Friday, February 8, 2013

Crew II: Training at the Casper Wistar Farmstead

1825 Casper Wistar House
Today (Feb 4) I began the training aspect of the grant project. I have dreamed of having trained, local building recorders to help me document the built landscape here in Salem County and southwestern New Jersey (I must include Cumberland County in my study area, being the other part of John Fenwick's original tenth portion of West New Jersey, other wise known as Fenwick's Tenth or Fenwick's Colony). So I included a training componenet in my project proposal this time.

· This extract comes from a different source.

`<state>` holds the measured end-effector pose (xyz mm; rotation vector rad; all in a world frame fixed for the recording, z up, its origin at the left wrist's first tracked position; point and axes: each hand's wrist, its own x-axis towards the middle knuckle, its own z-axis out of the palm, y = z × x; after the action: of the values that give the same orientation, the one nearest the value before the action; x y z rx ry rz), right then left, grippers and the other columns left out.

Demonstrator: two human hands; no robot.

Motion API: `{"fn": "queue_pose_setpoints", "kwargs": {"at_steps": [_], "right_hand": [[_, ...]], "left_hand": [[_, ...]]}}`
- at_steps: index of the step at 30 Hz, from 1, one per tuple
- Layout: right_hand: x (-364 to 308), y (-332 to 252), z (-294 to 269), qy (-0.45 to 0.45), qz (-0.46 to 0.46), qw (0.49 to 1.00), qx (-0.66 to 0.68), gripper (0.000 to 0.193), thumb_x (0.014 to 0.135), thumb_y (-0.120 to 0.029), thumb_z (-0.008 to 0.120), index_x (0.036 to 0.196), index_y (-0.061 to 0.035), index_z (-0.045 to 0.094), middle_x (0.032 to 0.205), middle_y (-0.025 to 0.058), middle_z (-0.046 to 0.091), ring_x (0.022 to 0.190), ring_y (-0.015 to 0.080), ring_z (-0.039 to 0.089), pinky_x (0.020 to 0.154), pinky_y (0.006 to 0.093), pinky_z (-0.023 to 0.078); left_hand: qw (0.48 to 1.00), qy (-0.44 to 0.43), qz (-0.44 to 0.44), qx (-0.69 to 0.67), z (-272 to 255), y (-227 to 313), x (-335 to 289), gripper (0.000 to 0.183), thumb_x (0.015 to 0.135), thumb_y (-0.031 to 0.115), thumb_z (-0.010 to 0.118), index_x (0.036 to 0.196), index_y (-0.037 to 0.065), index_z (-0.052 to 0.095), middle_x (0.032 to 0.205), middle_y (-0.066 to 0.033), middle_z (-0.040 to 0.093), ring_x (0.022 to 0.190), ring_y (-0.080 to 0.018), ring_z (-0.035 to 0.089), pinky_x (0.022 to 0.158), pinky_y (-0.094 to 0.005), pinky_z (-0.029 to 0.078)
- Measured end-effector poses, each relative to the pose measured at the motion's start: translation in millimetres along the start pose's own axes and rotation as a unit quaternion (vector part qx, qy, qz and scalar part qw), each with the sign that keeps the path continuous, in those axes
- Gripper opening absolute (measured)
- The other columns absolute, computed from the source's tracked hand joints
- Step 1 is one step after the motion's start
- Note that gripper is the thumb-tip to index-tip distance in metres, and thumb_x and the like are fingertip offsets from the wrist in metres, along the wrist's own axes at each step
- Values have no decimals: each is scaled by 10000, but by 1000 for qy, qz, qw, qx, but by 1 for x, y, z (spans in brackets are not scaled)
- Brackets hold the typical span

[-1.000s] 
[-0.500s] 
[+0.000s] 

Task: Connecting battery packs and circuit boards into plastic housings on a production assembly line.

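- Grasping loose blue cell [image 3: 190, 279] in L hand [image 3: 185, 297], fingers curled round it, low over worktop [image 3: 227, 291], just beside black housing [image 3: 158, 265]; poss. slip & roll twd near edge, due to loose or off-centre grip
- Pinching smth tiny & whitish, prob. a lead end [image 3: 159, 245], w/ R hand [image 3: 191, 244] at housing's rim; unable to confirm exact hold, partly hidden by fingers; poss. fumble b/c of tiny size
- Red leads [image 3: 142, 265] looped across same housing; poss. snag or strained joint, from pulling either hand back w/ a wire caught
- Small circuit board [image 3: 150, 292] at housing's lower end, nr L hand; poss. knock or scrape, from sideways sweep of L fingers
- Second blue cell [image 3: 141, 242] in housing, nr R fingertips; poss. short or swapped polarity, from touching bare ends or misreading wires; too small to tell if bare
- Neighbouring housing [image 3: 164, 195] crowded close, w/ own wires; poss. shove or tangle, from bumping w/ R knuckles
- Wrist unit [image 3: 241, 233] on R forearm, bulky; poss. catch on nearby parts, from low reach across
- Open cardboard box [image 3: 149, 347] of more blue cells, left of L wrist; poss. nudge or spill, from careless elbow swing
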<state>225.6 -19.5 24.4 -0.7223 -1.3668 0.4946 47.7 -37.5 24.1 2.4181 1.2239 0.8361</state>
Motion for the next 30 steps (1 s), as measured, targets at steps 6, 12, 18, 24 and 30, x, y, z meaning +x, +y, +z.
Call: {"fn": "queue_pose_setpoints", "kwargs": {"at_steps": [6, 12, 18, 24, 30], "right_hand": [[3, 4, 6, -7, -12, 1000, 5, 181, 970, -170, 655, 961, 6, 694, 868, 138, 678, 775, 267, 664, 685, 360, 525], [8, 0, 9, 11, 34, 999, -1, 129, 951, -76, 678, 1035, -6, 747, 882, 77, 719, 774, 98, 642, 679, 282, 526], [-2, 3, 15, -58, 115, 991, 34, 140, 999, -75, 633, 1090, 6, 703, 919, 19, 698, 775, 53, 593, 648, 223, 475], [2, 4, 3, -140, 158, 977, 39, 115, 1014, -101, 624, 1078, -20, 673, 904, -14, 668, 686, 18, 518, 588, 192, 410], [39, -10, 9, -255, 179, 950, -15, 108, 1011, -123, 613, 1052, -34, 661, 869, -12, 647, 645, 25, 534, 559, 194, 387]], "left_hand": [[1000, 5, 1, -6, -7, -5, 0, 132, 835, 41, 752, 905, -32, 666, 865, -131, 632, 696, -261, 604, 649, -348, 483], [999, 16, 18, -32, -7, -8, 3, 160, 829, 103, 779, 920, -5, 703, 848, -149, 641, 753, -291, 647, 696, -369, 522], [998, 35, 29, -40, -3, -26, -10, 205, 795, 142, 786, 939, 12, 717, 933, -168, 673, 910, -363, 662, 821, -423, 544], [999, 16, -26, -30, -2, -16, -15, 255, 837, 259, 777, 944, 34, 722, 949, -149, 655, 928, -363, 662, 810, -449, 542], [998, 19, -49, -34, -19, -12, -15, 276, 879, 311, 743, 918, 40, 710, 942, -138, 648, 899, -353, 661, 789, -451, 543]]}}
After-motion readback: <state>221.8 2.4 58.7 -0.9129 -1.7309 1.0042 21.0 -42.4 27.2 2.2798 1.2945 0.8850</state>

The idea today was to have two crews of three begin documenting the Casper Wistar Farmstead, with two experienced crew chiefs on the boards (recording measurements and drawing the building) and the others running the tape measure. Beverly manned the board at the wagon house with Dave and Maria measuring. I took the house with Stephanie and Suzanne.

Wagon House
I am blessed with such a talented group. Beverly is headed for the University of Delaware's Historic Preservation Program next Fall and took the recording training last Fall. Maria is a registered architect who has measured many buildings for historic restoration projects, but wants to learn "the UD way." Stephanie, who I met on one of the county arts tours at her table in Alloway, had studied the related discipline of archaeology in college. Dave and Suzanne are the owners of the Wistar House, which they have opened for tours several times in the past. Dave is a past president of the Salem County Historical Society, and is currently the Mannington Township Historian.

The crew: Dave and Suzanne Culver, Beverly Carr Bradway, Stephanie Long Fazen, and Maria Cerda Moreno.
With temperatures in the high 20s F, we worked outside until lunch. Once warmed up, we succumbed to the offer for a tour through the house, which took the rest of the afternoon. However, having that understanding of the house and its history will help us as we start measuring the interior. The house has some very unusual amenities. One is a portion of the basement that has a floor about four feet deeper than the rest of the house. Its historic function is unknown. Another is the closet of feather bed racks in the attic. Though this gracious Federal style house dates from 1825, the existence of one corner fireplace suggests that a portion of it dates from before the Revolution. Whose house was it?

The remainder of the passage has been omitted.